Network immunologyWhile it is the struggle of end users, members of the security industry and ultimately Microsoft itself to keep malware off of the Windows operating system, the Redmond company is preparing a 180-degree shift in this strategy. In this context, Microsoft is proposing nothing less than to put malicious code on the users' Windows machines. Essentially, the company's research arm, the Cambridge Systems and Networking group at Microsoft Research Cambridge, in the U.K., is building a strategy and a system for infecting Windows computers with replicative code. The move is the latest in a tradition of reinventing the wheel. Replicative code provides the basis for a type of malware referred to as worms. However, Microsoft's approach is to domesticate the malicious code to the point that it will be used for update maintenance purposes.
"Can automatic patching be effective and practical in containing worms? Effective is meant to contain a worm to a small factor of the size of the population of infected hosts at worm detection time. Practical is meant that the frequency of client patch updates is reasonably small (client patch updates at regular intervals of minutes may be acceptable, while that of a fraction of second may not). We consider how effective and practical is reactive patching to contain a typical, random scanning worm.
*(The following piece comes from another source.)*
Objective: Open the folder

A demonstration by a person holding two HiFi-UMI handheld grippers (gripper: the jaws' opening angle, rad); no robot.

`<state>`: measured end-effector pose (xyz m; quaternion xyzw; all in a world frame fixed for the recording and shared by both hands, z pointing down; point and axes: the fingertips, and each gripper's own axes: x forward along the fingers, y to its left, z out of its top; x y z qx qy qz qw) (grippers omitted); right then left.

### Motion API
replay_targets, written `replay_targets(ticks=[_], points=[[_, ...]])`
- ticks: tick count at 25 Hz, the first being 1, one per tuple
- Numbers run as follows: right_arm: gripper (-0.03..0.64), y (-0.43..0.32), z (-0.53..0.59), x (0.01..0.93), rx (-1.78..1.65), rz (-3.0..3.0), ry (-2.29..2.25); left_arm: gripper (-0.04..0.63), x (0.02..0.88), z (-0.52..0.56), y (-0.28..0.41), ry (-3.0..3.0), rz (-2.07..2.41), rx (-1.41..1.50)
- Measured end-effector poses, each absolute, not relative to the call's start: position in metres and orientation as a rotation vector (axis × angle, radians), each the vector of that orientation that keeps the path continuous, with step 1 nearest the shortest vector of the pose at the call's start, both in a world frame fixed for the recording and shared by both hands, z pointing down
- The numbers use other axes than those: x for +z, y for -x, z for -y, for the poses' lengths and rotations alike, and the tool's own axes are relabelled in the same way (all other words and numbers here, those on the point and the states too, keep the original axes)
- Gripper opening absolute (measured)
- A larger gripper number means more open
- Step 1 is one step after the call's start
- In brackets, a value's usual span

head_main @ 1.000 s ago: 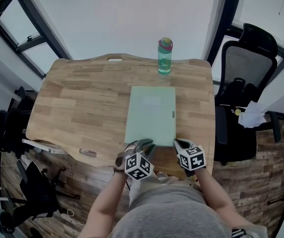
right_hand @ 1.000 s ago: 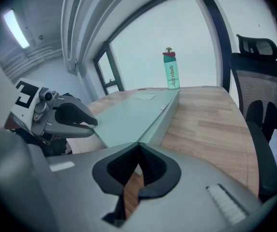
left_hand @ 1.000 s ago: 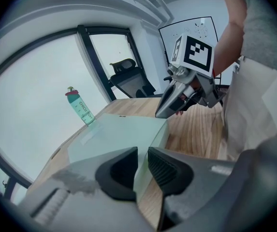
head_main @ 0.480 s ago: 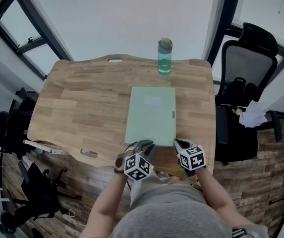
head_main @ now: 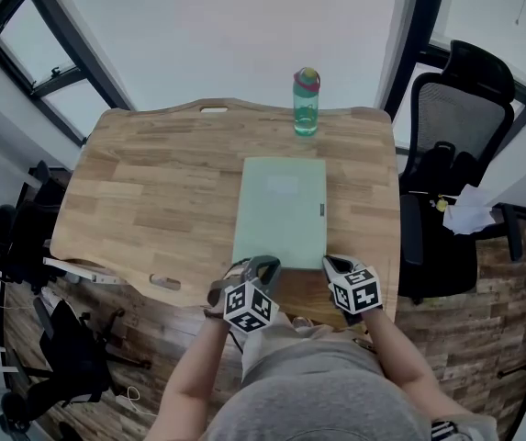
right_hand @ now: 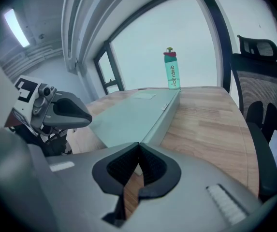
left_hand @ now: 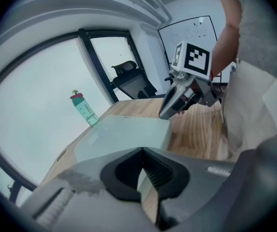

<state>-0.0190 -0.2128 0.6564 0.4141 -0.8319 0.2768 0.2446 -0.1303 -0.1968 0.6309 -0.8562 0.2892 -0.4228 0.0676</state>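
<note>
The pale green rectangular folder point(head_main: 280, 211) lies closed and flat on the light wooden desk point(head_main: 152, 191) — the left gripper point(head_main: 270, 265) at its near left corner, jaws just closed together on nothing visible, and the right gripper point(head_main: 330, 264) at its near right corner, jaws likewise together.

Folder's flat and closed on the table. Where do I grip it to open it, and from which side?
Probably the right long edge of the folder, by the small tab, which suggests that side opens. Come from the right, low and nearly level with the table: it lies flat, so only the thin edge offers a pinch.
</note>
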Motion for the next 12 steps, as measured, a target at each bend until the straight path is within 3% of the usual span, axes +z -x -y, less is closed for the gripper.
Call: replay_targets(ticks=[2,12], points=[[0.003,0.02,0.213,0.656,0.758,2.271,-1.132,0.003,0.638,0.194,0.129,2.548,-0.834,-1.305],[0.003,0.019,0.214,0.657,0.762,2.267,-1.138,0.219,0.656,0.194,0.122,2.486,-0.713,-1.393]])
We show that already for the simple scanning strategy of random scanning worms, automatic patching system is effective, only under a lower bound on the patching rate (of the same order as the worm infection rate) - other worm scanning strategies such as that of topological worms would impose even more severe constraints," reads an excerpt of Network Immunology, the project lead by Milan Vojnovic, a researcher with systems and networks group at Microsoft Research, Cambridge.
What Vojnovic is researching is a new way of spreading updates that diverges from the current automatic patch distribution systems at Microsoft. Instead of patches being served from a central server, the updates would act like worms and replicate from one machine to the other. The worm/Microsoft update infection would start in a single machine and then contact random potential new hosts. In the eventuality that the hosts have not been infected, it would replicate itself on the target, effectively patching the operating system. Vojnovic stressed that taking a centralized server infrastructure out of the equation of serving updates would speed up the patching process. In addition, Microsoft's own work at developing the benevolent update-worm would help combat malicious counterparts.
"We consider automatic patching system where a population of hosts is partitioned into subnets. In each subnet, a patching server patches hosts in its subnets, only if in alerted state. At worm detection time, a patching server becomes alerted. Alert is distributed to other patching servers after some positive alert broadcast time. We assume patch can be automatically generated-a problem of its own and not the scope of our work. It takes some positive time for a host to become patched from the time its patch server became alerted. How fast alerts and patches need to be to contain the worm?" - it is added in the Network Immunology synopsis.